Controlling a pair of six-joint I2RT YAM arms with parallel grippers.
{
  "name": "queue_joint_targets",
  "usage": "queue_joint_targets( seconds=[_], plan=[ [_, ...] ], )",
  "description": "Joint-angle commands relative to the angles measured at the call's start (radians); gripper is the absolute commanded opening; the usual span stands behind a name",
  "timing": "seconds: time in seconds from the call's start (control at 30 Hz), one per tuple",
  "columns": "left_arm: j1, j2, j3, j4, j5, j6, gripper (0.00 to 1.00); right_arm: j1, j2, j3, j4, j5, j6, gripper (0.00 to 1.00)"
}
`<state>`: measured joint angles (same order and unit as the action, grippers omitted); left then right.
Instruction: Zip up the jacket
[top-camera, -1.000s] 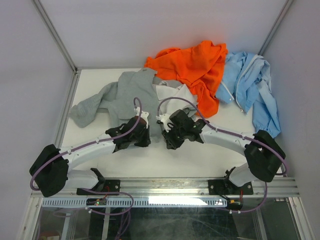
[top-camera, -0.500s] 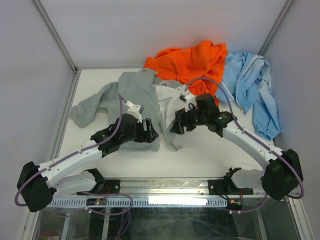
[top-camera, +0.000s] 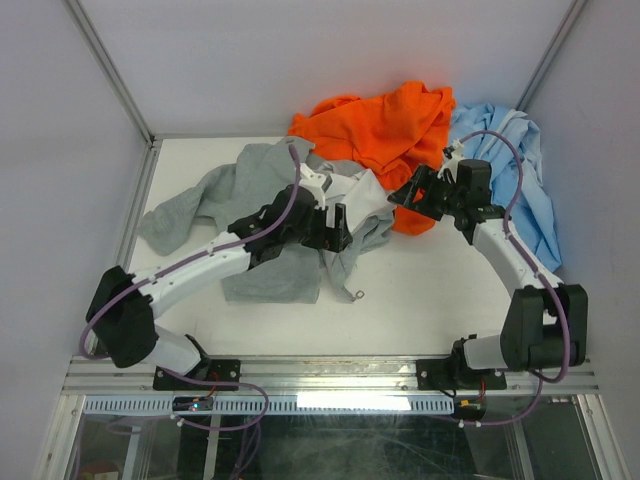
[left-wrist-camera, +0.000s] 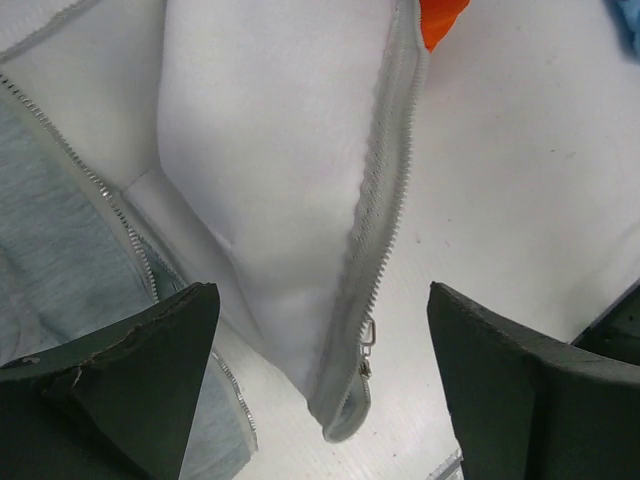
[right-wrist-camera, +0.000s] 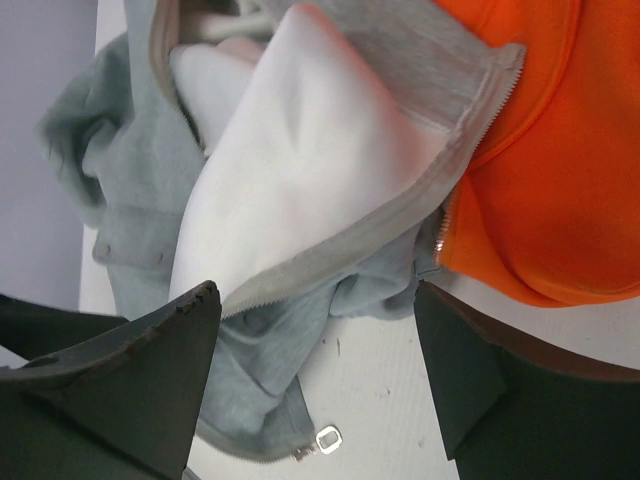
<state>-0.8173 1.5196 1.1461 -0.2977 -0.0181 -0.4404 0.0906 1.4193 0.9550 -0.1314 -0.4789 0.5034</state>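
Your left gripper (left-wrist-camera: 322, 290) and right gripper (right-wrist-camera: 315, 288) both gape wide, holding nothing. The jacket (top-camera: 262, 190) sprawls mid-table, front open, zipper (left-wrist-camera: 385, 200) halves apart. Nothing zipped yet, whole job left.

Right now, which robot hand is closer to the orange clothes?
The right one. The right gripper is at the orange garment's lower edge. The left gripper is farther off to the left, above the grey jacket.
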Motion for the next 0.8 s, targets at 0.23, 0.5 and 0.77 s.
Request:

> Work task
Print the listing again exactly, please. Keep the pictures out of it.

> Response to the task
Controlling a pair of six-joint I2RT YAM arms with parallel grippers.
{
  "name": "queue_joint_targets",
  "usage": "queue_joint_targets( seconds=[_], plan=[ [_, ...] ], )",
  "description": "Joint-angle commands relative to the angles measured at the call's start (radians); gripper is the absolute commanded opening; the usual span stands behind a name",
  "timing": "seconds: time in seconds from the call's start (control at 30 Hz), one per tuple",
  "columns": "left_arm: j1, j2, j3, j4, j5, j6, gripper (0.00 to 1.00); right_arm: j1, j2, j3, j4, j5, j6, gripper (0.00 to 1.00)"
}
`<state>`: measured joint angles (same order and unit as the action, grippers omitted); left then right.
Instruction: Zip up the jacket
[top-camera, -1.000s] 
[top-camera, -0.500s] 
[top-camera, +0.000s] 
[left-wrist-camera, +0.000s] 
[right-wrist-camera, +0.000s] 
<state>-0.8173 1.5196 1.1461 -0.2977 -0.0181 -0.4404 0.0906 1.4193 0.9550 -0.1314 -0.4789 0.5034</state>
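Your left gripper (left-wrist-camera: 322, 290) and right gripper (right-wrist-camera: 315, 288) both gape wide, holding nothing. The jacket (top-camera: 262, 190) sprawls mid-table, front open, zipper (left-wrist-camera: 385, 200) halves apart. Nothing zipped yet, whole job left.

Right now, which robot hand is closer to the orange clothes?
The right one. The right gripper is at the orange garment's lower edge. The left gripper is farther off to the left, above the grey jacket.
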Motion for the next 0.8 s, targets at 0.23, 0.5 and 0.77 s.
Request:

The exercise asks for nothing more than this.